Mutation
Genes of living beings sometimes undergo changes because of different reasons. This change of genes is known as mutation. Mutation can refer to any change in the amount, organization, structure, or content of genetic material. Some gene mutations affect only their carriers, while some are transferred into the descendants of the carriers. The mutation that passes on from the affected one to his or her offspring is known as inherited mutation and is responsible for diversity among species. There are different causes of mutations such as Non-alkylating agents, Hydroxylamine, Nitrous acid, Intercalating agents, Irradiation.
- Non-Alkylating agents:
Formal dehydrate reacts with amine groups of DNA and cross-links DNA, RNA, and portions
- Hydroxylamine:
Hydroxylamine reacts with cytosine to form derivatives that pair with adenine instead of guanine.
- Nitrous Acid:
It oxidatively deaminates cytosines, adenine, and guanine to form uracils, hypoxanthine and xanthenes respectively. These changes result in AT-GC transition.
- Intercalating Agents:
Many intercalating compounds disrupt replication. Some intercalating agents, such as acridines, tend to cause framshift mutation.
- Irradiation
Irradiation happens because of following reasons
- i) UV radiation: includes climerization of adjacent Pyrimidines to particularly adjacent thymine.

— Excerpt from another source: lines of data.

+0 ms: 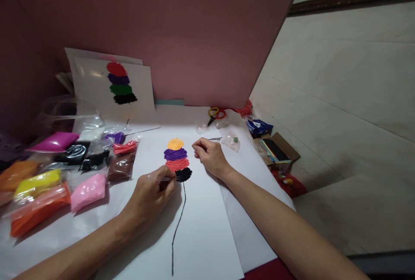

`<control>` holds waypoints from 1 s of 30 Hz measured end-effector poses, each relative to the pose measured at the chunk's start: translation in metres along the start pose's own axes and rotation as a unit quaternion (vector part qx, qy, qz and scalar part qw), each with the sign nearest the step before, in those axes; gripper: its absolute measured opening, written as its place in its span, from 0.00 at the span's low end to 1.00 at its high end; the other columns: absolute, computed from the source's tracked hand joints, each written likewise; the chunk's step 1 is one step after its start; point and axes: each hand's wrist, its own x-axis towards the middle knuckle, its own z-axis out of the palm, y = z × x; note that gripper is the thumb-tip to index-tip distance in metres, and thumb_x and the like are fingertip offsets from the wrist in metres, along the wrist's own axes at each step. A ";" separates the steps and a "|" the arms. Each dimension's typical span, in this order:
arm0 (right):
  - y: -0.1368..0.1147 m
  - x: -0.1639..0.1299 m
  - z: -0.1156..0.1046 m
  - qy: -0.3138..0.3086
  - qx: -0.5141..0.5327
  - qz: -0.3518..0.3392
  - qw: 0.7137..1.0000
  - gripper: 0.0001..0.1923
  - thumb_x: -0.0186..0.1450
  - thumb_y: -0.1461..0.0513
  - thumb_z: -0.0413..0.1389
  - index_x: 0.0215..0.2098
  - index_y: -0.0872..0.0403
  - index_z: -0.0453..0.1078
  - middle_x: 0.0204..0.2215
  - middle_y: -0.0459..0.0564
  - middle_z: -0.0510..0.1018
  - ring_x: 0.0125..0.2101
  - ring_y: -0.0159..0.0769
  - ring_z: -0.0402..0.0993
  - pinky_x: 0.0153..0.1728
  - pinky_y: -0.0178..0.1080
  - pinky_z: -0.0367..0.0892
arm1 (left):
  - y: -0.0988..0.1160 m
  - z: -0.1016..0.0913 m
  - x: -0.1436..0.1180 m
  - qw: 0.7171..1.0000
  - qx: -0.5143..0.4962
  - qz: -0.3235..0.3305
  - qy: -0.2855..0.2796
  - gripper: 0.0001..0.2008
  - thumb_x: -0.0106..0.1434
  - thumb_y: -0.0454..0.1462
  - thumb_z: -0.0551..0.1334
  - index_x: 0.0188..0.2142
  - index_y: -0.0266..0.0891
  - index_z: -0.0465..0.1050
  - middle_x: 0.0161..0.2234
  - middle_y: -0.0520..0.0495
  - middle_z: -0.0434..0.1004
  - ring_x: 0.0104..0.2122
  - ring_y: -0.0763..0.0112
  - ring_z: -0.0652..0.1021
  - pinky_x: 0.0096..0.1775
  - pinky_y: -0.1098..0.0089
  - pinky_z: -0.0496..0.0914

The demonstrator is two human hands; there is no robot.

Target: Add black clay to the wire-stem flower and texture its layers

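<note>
On a white sheet of paper (207,232), textured clay patches are stacked: a yellow patch (175,143) on top, then a purple patch (175,154), a coral-red patch (177,164) and a black patch (184,175). From the black one a thin dark line (178,224) runs down the sheet. My left hand (152,195) is closed in a pinch at the black patch's left edge; a faint pale sliver shows by its fingers, too unclear to name. To the right of the patches, my right hand (210,156) has its fingers pressed together, their contents hidden.
Bags of coloured clay (89,191) crowd the left side. Behind them leans a sheet with a similar stacked clay picture (121,83). Scissors (214,115) and a small plastic bag with a green bit (235,140) lie at the back right. A cardboard box (285,148) stands beyond the right edge.
</note>
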 end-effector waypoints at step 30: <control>0.000 0.000 0.000 0.002 0.007 -0.008 1.000 0.08 0.64 0.65 0.52 0.29 0.51 0.71 0.20 0.42 0.74 0.21 0.31 0.68 0.26 0.33 0.62 | 0.008 -0.004 -0.002 1.000 -0.027 -0.009 -0.001 0.10 0.59 0.40 0.54 0.27 0.39 0.69 0.15 0.56 0.66 0.15 0.76 0.64 0.19 0.76 0.58</control>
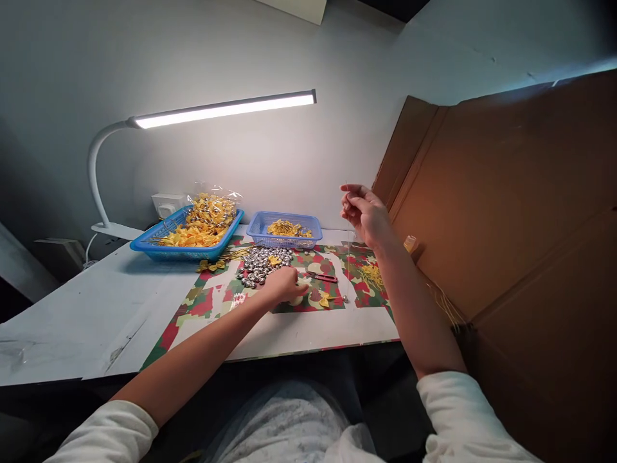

- ii) Ionizing Radiation (x-rays and gama rays): it can cause extensive damage to DNA including opening purine rings, which leads to depurination and breaking phosphodiesters bounds.
Types of Mutation
Mutation can be classified following types
a) Missense mutation:
It is possible if base substitution occurs in the coding region of a gene. It results in an amino acid change in protein product of that gene. Example, sickle cell anemia
b) Non-Sense mutation:
It leads to the conversion of an amino acid codon to a stop codon. Translation of the RNA from a gene with non-sense mutation is permanently terminated. Example Thalassemia
c) Frameshift Mutation:
If base pair in gene, for some reasons, is deleted, it causes frameshift mutation.
e) Insertion:
It changes the number of DNA bases in a gene by adding a piece of DNA. The protein made by this mutation may not function properly.
f) Deletion:
It occurs when a piece of DNA is removed and changes the number of DNA base.
g) Duplication:
It occurs when a piece of DNA is copied due to some abnormal reasons. This duplication disrupts the function of resulting protein.
h) Repeat expansion:
It occurs when the number of the times of short DNA sequence repetition is increased due to some reasons. The resultant protein of this mutation does not perform its function properly.